Ongoing steady state replication was achieved using the "fan"-reactor. The generalizations of the novel "H"-microreactor, exploiting electrophoretic and electroosmotic flow were shown to support programmable isolation on appropriate time scale for replication containment. In conjunction with reversible in situ gelation, developed both with agarose and at higher resolution with block copolymers, these and other structures also function as an electronic membranes for the differential separation and selective transport of molecules under electric control. This is a primary artificial cell functionality. Programmable spatial control for genetic molecules such as PNA and DNA and for cooperative structures like vesicles was demonstrated. Concentration control, both in defined chambers and in open channels proved possible, and can be used in future to gate bimolecular chemical reactions (through local mass action) and self-assembly processes such as micellization (transition across CMC). Redox reaction and pH control via electrochemistry will provide an important spatially localized programmable tool in future work.

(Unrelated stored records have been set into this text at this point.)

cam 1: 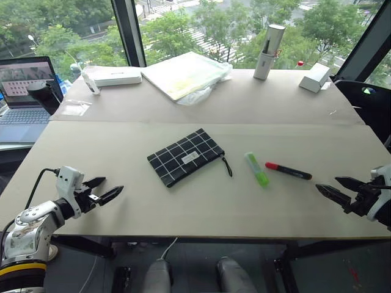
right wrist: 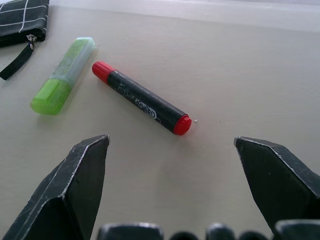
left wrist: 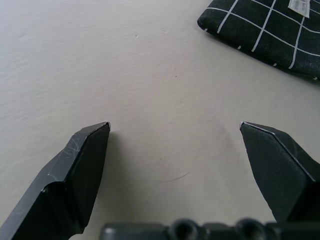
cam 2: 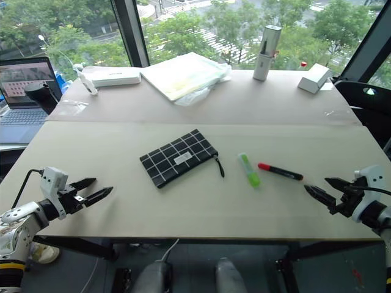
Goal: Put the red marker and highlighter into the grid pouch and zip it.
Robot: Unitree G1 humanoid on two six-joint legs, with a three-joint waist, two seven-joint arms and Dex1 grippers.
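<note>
Lower corners: left gripper [cam 1: 107, 188] and right gripper [cam 1: 335, 188], both spread wide, holding nothing. Centre frame: red marker [cam 1: 288, 171] and highlighter [cam 1: 256, 168] lie on the table [cam 1: 122, 146], outside the closed grid pouch [cam 1: 185, 156] to their left.

Silver-white arms w/ black cable, black pointed tool [cam 1: 102, 188] fingers
</note>
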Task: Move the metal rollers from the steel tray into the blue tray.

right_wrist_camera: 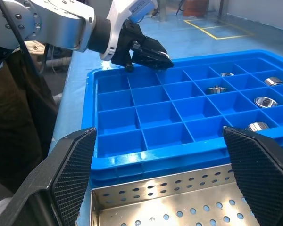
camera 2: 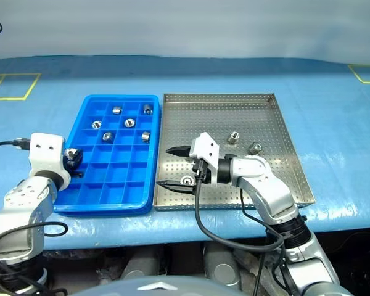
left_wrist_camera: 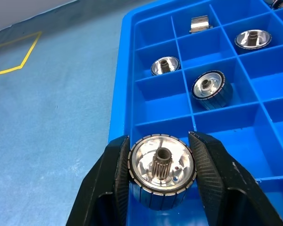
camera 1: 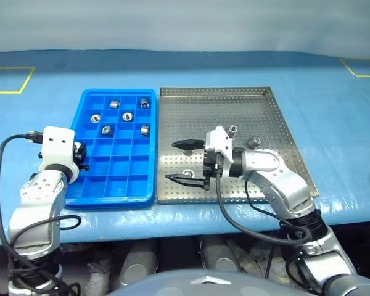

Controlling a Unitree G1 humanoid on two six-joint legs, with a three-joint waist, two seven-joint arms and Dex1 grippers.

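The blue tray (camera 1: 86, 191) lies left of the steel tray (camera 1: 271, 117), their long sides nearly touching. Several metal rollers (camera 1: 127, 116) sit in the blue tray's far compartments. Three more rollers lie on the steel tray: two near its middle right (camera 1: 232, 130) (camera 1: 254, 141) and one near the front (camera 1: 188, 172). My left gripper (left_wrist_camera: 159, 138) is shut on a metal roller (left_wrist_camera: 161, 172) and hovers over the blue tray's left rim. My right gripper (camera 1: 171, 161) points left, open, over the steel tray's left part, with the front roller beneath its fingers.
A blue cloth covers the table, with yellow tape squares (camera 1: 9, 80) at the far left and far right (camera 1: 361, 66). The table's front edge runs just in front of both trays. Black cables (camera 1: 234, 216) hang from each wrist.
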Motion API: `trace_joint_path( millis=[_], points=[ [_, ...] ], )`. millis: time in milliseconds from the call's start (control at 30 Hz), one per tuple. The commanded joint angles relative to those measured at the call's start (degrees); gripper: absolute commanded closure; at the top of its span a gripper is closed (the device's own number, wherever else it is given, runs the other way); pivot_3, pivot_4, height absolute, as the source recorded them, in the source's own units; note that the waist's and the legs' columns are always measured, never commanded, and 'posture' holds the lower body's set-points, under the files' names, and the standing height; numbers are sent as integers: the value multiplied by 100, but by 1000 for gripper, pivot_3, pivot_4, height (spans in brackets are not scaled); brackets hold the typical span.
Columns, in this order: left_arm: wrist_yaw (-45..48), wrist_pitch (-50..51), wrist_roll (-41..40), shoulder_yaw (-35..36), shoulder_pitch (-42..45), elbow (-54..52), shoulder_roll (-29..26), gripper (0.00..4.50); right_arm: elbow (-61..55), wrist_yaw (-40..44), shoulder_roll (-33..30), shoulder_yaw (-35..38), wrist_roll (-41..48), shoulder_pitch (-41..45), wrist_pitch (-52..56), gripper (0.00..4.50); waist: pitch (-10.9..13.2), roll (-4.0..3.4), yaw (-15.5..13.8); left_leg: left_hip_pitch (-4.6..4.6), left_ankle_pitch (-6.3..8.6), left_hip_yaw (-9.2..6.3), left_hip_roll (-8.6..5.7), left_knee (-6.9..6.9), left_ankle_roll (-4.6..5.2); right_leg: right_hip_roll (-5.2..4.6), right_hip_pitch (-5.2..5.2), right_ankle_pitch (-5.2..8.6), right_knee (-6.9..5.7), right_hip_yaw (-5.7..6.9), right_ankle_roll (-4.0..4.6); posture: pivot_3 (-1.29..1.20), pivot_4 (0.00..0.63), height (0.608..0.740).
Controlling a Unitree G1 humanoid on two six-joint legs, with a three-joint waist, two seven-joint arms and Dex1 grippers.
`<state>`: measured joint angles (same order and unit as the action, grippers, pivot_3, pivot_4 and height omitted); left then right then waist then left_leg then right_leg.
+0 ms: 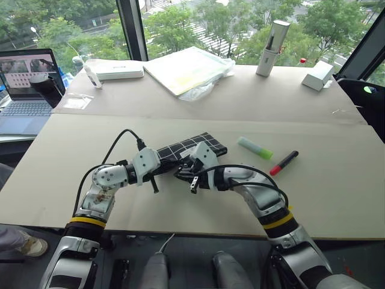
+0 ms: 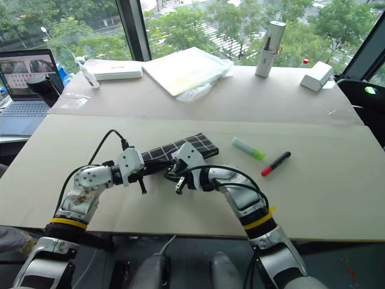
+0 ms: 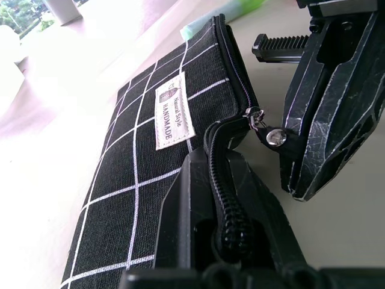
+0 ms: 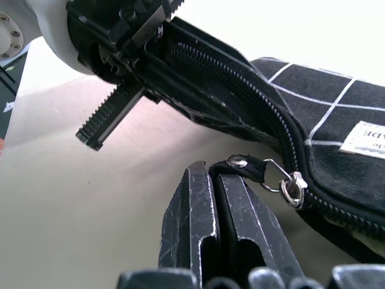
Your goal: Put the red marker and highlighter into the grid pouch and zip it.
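Both wrist views reveal right tool (image 4: 210, 198) pinching zipper strap (image 4: 246, 165).

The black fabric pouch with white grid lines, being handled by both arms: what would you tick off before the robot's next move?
1. Left end effector clamped on the zipper end of the black grid-lined fabric pouch: ok.
2. Right end effector pinching the black zipper pull strap: ok, fingers look shut on it.
3. Pouch opened wide enough to load: not ok, opened only at the held end.
4. Stubby mint-green highlighter inside: not ok, lying on the pale tabletop.
5. Slim black marker with red cap inside: not ok, on the table beside the highlighter.
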<state>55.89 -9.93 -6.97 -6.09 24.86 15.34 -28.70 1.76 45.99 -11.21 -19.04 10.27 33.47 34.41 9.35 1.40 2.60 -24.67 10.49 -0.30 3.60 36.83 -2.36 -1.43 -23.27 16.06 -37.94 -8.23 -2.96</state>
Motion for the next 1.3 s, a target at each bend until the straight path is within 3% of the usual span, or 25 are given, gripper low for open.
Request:
trace_joint_path(
  millis=[33,167,367,533,700,1033,1300],
  points=[
    [-28,-49,-89,44,45,-213,22,4500,-40,-15,-53,251,118,126,-103,3222,0,0,-2,0,0,0,0,0,0,0,0,0,0,0,0,0,150,738],
    [-4,-51,-118,41,-6,-268,25,4500,-667,360,-587,765,655,-121,388,1884,0,1,-28,-2,0,0,-3,1,0,-3,0,0,1,0,0,0,150,738],
    [29,-27,-167,38,-120,-414,29,4500,-2437,1153,-1970,1538,1729,-1366,867,1884,1,2,-51,-9,2,-4,-1,-4,2,-4,5,1,24,3,-1,0,150,738],
    [25,-58,-150,23,-148,-420,60,4500,-2867,449,-2391,2424,1733,-2002,929,1884,3,5,23,-2,2,-4,0,-5,3,0,6,7,18,0,-12,0,150,738],
    [-7,-142,-83,-35,-77,-267,178,4500,-2300,-2009,-1950,3461,850,-1702,1664,1884,3,6,-13,-2,1,-4,-3,-1,0,-3,8,8,19,0,-15,0,150,738],
    [-128,24,-256,252,169,-278,131,4500,-3271,-3735,-1077,3877,624,-1718,2822,1884,3,6,-9,-6,1,-5,-9,-10,0,-8,4,2,21,-4,-3,0,150,738],
    [-140,100,-283,184,-48,-599,154,4500,-2954,-4409,-737,4021,326,-1627,2788,1884,3,6,-5,-6,1,-5,-10,-10,0,-9,5,2,22,-4,-3,0,150,738]
  ],
)
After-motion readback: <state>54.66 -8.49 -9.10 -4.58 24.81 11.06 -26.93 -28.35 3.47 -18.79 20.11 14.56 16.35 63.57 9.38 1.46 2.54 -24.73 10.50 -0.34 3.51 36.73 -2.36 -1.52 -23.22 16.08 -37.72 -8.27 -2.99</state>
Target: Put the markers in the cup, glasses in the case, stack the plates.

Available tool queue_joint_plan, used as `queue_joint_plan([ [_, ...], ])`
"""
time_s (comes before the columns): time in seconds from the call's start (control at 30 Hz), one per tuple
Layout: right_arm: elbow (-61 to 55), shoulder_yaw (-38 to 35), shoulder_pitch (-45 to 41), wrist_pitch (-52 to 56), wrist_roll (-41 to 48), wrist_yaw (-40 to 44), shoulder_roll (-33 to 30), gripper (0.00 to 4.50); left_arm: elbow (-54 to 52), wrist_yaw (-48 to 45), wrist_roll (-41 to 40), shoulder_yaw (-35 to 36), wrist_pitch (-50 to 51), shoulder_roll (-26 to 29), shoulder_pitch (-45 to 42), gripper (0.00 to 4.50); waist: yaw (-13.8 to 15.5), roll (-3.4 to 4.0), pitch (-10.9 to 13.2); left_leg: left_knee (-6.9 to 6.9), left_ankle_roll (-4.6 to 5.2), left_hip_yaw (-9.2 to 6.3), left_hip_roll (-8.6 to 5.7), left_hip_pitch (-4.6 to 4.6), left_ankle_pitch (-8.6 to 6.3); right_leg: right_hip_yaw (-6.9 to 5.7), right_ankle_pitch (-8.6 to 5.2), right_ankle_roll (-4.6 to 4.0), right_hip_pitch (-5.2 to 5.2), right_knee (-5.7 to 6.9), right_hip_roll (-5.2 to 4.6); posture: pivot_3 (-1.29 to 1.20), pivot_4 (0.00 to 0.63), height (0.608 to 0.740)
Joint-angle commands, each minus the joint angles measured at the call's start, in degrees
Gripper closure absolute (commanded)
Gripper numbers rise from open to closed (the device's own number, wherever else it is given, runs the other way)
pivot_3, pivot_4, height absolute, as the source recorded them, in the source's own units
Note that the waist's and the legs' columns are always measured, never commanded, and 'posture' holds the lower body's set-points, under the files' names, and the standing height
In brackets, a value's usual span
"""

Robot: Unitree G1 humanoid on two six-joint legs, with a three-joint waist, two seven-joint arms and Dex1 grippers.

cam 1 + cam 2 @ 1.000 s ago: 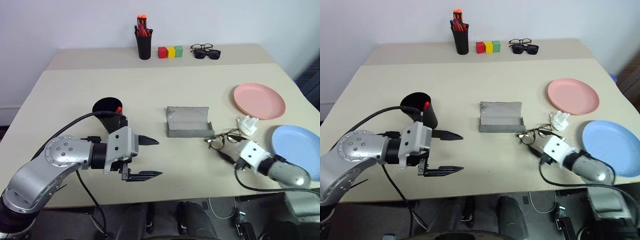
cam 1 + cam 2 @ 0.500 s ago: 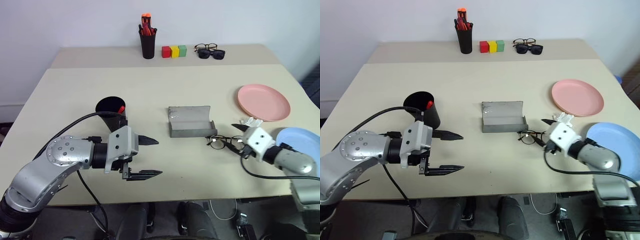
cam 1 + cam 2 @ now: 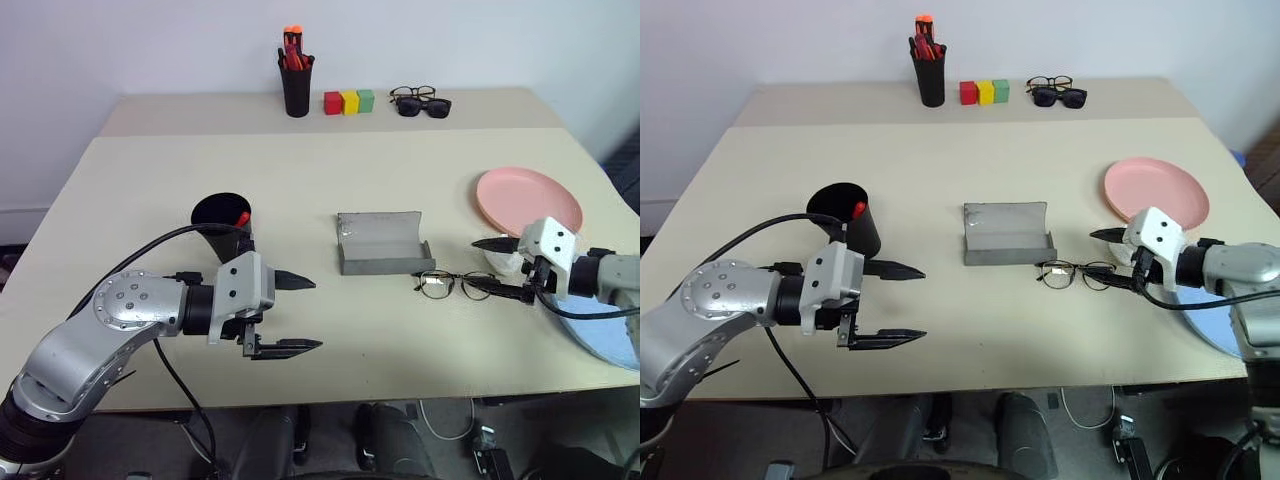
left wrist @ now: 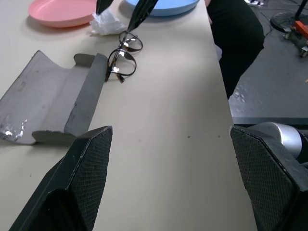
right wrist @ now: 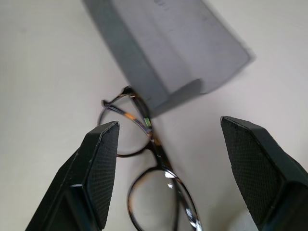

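While glasses [image 3: 450, 284] lie flat on surface [image 3: 400, 180] just right of case [image 3: 378, 243], long axis pointing along case front, right end effector [image 3: 494, 268] hovers right of case, nearer, fingers apart, empty. Left end effector [image 3: 297, 315] well left of case, apart, empty.
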Motion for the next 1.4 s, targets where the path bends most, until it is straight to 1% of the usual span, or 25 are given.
queue_joint_plan([
  [0.03,5.8,2.0,-3.8,-2.9,-1.6,3.4,-0.3,1.1,-1.4,0.2,0.1,1.5,-1.1,0.5,0.3,0.5,-0.2,0.0,0.0,0.01,0.03,0.01,0.0,-0.01,-0.02,0.0,0.0,0.0,0.01,-0.02,0.0,0.0,0.15,0.74],
  [0.17,11.7,5.4,-7.7,-6.0,-3.8,7.2,-0.1,1.1,-2.4,0.7,-0.1,2.1,-0.7,1.0,0.8,0.5,-0.3,0.01,0.0,0.03,0.03,0.08,0.0,-0.06,-0.02,0.01,0.01,-0.01,0.05,0.0,-0.02,0.0,0.15,0.74],
  [0.37,16.9,8.0,-12.1,-8.8,-5.7,9.9,0.9,1.1,-4.0,1.9,-0.9,3.2,0.3,1.5,2.0,0.5,-0.3,0.05,0.0,0.03,0.01,0.08,0.0,-0.06,-0.01,0.01,0.01,-0.01,0.04,0.04,-0.02,0.0,0.15,0.74],
  [0.87,24.0,11.2,-16.4,-14.2,-9.8,11.0,3.5,1.1,-5.8,3.9,-2.4,4.1,2.3,2.3,2.2,0.5,-0.3,0.06,0.0,0.03,-0.04,0.08,-0.01,-0.06,0.02,0.01,0.03,-0.02,0.03,0.08,-0.01,0.0,0.15,0.74],
  [0.97,25.0,11.2,-17.1,-14.7,-10.2,11.0,3.9,1.89,-6.0,4.3,-2.6,4.1,2.5,2.3,2.3,0.5,-0.3,0.06,0.0,0.03,-0.04,0.08,-0.01,-0.06,0.02,0.01,0.03,-0.03,0.03,0.08,-0.01,0.0,0.15,0.74],
  [1.0,25.1,11.1,-17.1,-14.8,-10.2,11.0,4.0,2.32,-6.1,4.4,-2.6,4.1,2.6,2.3,2.3,0.5,-0.3,0.06,0.0,0.03,-0.04,0.08,-0.01,-0.06,0.02,0.01,0.03,-0.03,0.03,0.08,0.0,0.0,0.15,0.74],
  [1.1,24.9,11.1,-17.1,-14.5,-10.2,11.1,4.3,3.87,-6.2,4.7,-2.8,4.2,2.9,2.3,2.2,0.5,-0.3,0.05,0.0,0.03,-0.04,0.08,0.0,-0.06,0.02,0.01,0.03,-0.03,0.04,0.09,0.0,0.0,0.15,0.74],
  [1.13,24.8,11.2,-17.1,-14.4,-10.1,11.1,4.3,4.33,-6.2,4.8,-2.9,4.2,2.9,2.3,2.3,0.5,-0.3,0.05,0.0,0.03,-0.04,0.08,0.0,-0.06,0.02,0.01,0.03,-0.03,0.03,0.08,0.0,0.0,0.15,0.74],
  [1.17,24.8,11.2,-17.1,-14.4,-10.2,11.1,4.3,4.45,-6.3,4.9,-3.0,4.2,3.0,2.3,2.2,0.5,-0.3,0.05,0.0,0.04,-0.04,0.07,0.0,-0.06,0.03,0.01,0.03,-0.03,0.02,0.08,0.0,0.0,0.15,0.74],
  [1.4,23.8,10.8,-16.3,-14.2,-10.2,11.2,3.3,4.45,-6.1,5.5,-3.0,3.5,2.9,2.1,1.7,0.5,-0.3,0.06,0.0,0.04,-0.05,0.07,0.0,-0.03,0.02,0.01,0.04,-0.05,0.02,0.09,0.0,0.0,0.15,0.74],
])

Many paths were explored in the PACE project, and a repertoire of functional subsystems developed that will be of value for the future. Complete integration of an artificial cell has not yet been achieved, but a considerable degree of fine-grained programmability. A major conclusion of this work is that it is advantageous to used mixed phase systems, in particular with localized reversible gelation, rather than single phase aqueous systems. A novel family of genetic containment molecules was identified based on block copolymers that will be employed in a follow on project ECCell to complete an electronic chemical cell, in which reversible gelation replaces vesicle membranes as a selective containment mechanism. Further integration of the chemical subsystems through the omega machine will also be the subject of ongoing work.